The median age in the city was 46.4 years. 20.8% of residents were under the age of 18; 8% were between the ages of 18 and 24; 16.8% were from 25 to 44; 38.4% were from 45 to 64; and 16% were 65 years of age or older. The gender makeup of the city was 50.4% male and 49.6% female.

===2000 census===
As of the census of 2000, there were 145 people, 60 households, and 39 families living in the city. The population density was 808.6 PD/sqmi. There were 69 housing units at an average density of 384.8 /sqmi. The racial makeup of the city was 100.00% White. Hispanic or Latino of any race were 2.07% of the population.

There were 60 households, out of which 33.3% had children under the age of 18 living with them, 53.3% were married couples living together, 6.7% had a female householder with no husband present, and 35.0% were non-families. 33.3% of all households were made up of individuals, and 20.0% had someone living alone who was 65 years of age or older. The average household size was 2.42 and the average family size was 3.10.

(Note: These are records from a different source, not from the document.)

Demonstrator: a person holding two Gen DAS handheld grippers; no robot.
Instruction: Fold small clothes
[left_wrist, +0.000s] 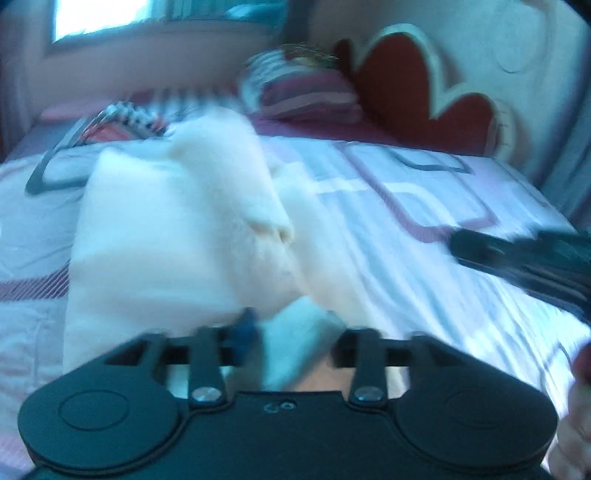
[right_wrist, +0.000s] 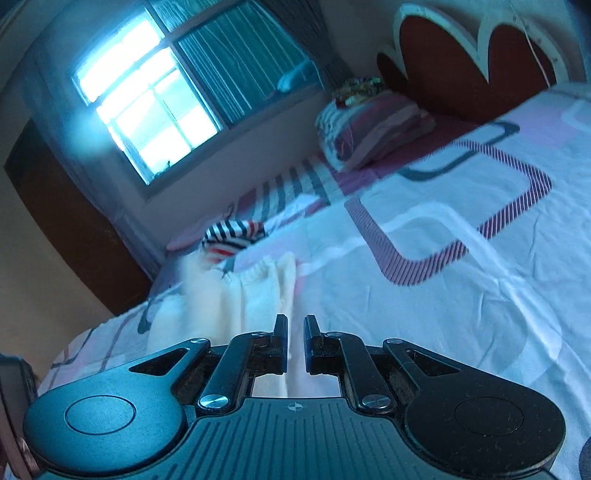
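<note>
Jaws of the left gripper stand well apart, a fold of the cream garment lying blurred between them; whether the pads press it I cannot tell. Jaws of the right gripper stand slightly apart with nothing clamped, the garment lying beyond them on the patterned bedspread, near a striped cloth.

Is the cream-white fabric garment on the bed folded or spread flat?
Folded, at least partly: the cream-white fabric garment lies doubled over itself in layers on the striped pink bedsheet. Blur hides how neatly.
</note>
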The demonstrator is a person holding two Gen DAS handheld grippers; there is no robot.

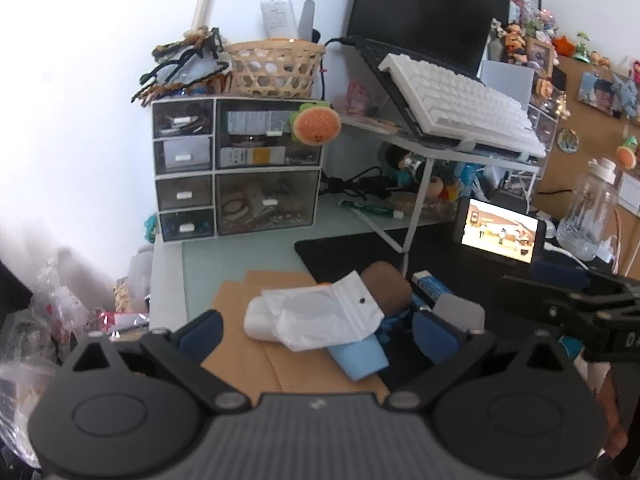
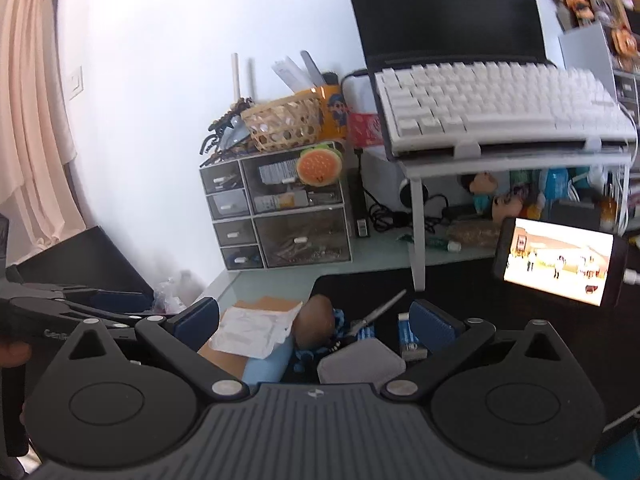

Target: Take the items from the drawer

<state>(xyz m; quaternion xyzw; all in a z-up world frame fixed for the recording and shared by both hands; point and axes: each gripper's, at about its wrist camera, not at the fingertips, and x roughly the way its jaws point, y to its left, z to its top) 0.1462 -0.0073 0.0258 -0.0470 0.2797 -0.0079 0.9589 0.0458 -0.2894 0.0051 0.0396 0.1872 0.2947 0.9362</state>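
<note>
Both grippers stood wide apart with nothing between their pads: the left gripper [image 1: 316, 330] and the right gripper [image 2: 314, 320] hung over a heap of items near the front of the surface [image 1: 240, 252]. A white zip pouch [image 1: 336, 312] lay on a brown pad [image 1: 390, 286] and a light blue piece [image 1: 360, 356]. The closed drawer unit [image 1: 236, 168] sat at the surface's back left corner.

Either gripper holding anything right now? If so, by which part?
Nothing held. The left gripper and right gripper both stand wide open above the pile with the white zip bag; their fingers touch nothing.
</note>
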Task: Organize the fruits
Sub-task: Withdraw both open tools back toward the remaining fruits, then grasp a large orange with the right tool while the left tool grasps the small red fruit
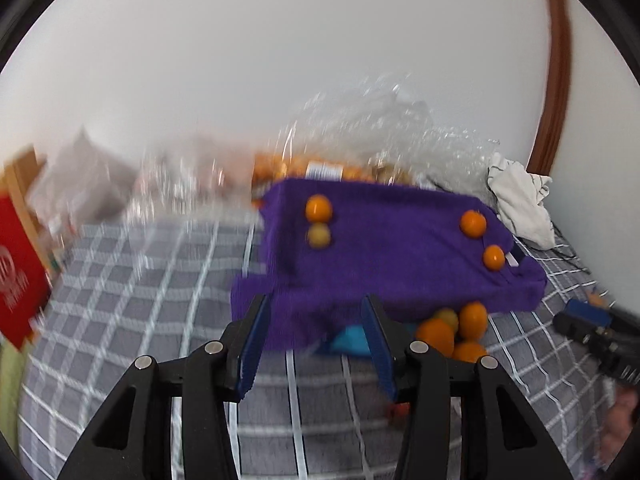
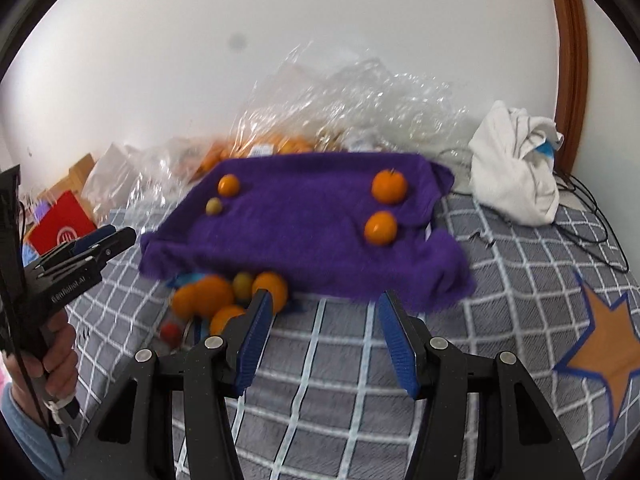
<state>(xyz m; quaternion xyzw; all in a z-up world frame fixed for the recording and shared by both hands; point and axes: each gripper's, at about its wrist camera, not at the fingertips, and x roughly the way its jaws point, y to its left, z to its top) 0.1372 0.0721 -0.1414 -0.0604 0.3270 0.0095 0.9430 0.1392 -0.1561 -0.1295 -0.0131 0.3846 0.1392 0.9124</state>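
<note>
The jaws of the left gripper (image 1: 316, 312) stand wide apart with nothing between them, hovering over the grey checked bed cover (image 1: 160, 280) at the near edge of the purple towel (image 1: 384, 248). In the left wrist view, four fruits lie on the towel: an orange one (image 1: 319, 208) touching a yellowish one (image 1: 319, 235) at the left, and two orange ones (image 1: 473, 223) near the right edge. A heap of oranges (image 1: 456, 332) sits just below the towel's front edge, beside the right finger. Crumpled clear plastic (image 1: 380, 128) rises behind the towel, a white cloth (image 1: 520, 200) lies at the right, and a red box (image 1: 20, 276) at the left.

In the right wrist view, the right gripper (image 2: 324, 300) also has its jaws spread wide and empty, near the towel's front edge. The heap of oranges lies by its left finger, with a small red thing (image 2: 171, 330) beside it. The left gripper is seen at the left, held in a hand (image 2: 48, 356). An orange star (image 2: 608, 344) marks the cover at the right.
</note>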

In the city, the population was spread out, with 27.6% under the age of 18, 6.9% from 18 to 24, 29.7% from 25 to 44, 17.9% from 45 to 64, and 17.9% who were 65 years of age or older. The median age was 37 years. For every 100 females, there were 93.3 males. For every 100 females age 18 and over, there were 87.5 males.

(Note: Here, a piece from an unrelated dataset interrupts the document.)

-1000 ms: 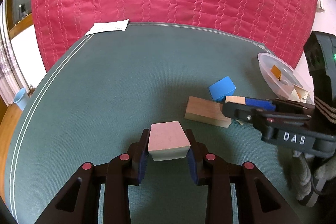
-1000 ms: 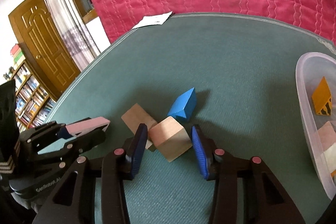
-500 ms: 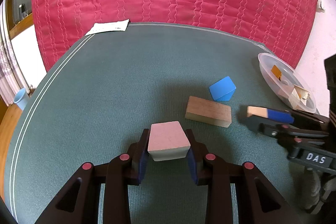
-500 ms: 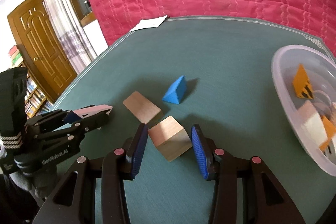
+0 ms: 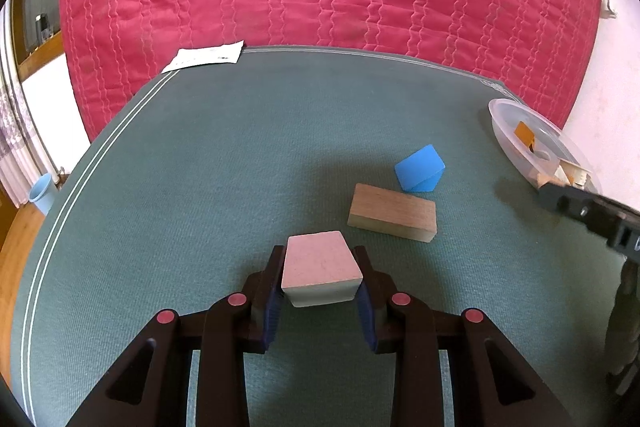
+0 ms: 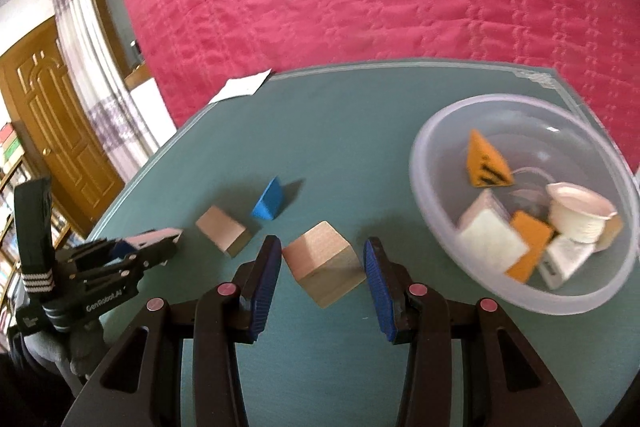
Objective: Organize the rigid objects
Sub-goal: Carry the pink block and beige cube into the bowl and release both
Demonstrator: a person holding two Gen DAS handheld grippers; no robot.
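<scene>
The right gripper is shut on a wooden cube, caught by its corners, and the bowl sits just to its right. Carry it slowly over the rim so it does not twist out. The left gripper squeezes a pink block; the brown block and blue wedge lie ahead to its right.

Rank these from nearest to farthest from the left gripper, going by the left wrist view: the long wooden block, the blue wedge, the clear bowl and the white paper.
1. Long wooden block, just ahead and right of the left gripper.
2. Blue wedge, right behind that block.
3. Clear bowl, far right edge of the mat.
4. White paper, far left corner.
</scene>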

The median income for a household in the city was $28,750, and the median income for a family was $29,205. Males had a median income of $28,250 versus $20,313 for females. The per capita income for the city was $11,315. There were 12.2% of families and 14.4% of the population living below the poverty line, including 28.0% of under eighteens and none of those over 64.

==Education==
It is in the Clarke Community School District.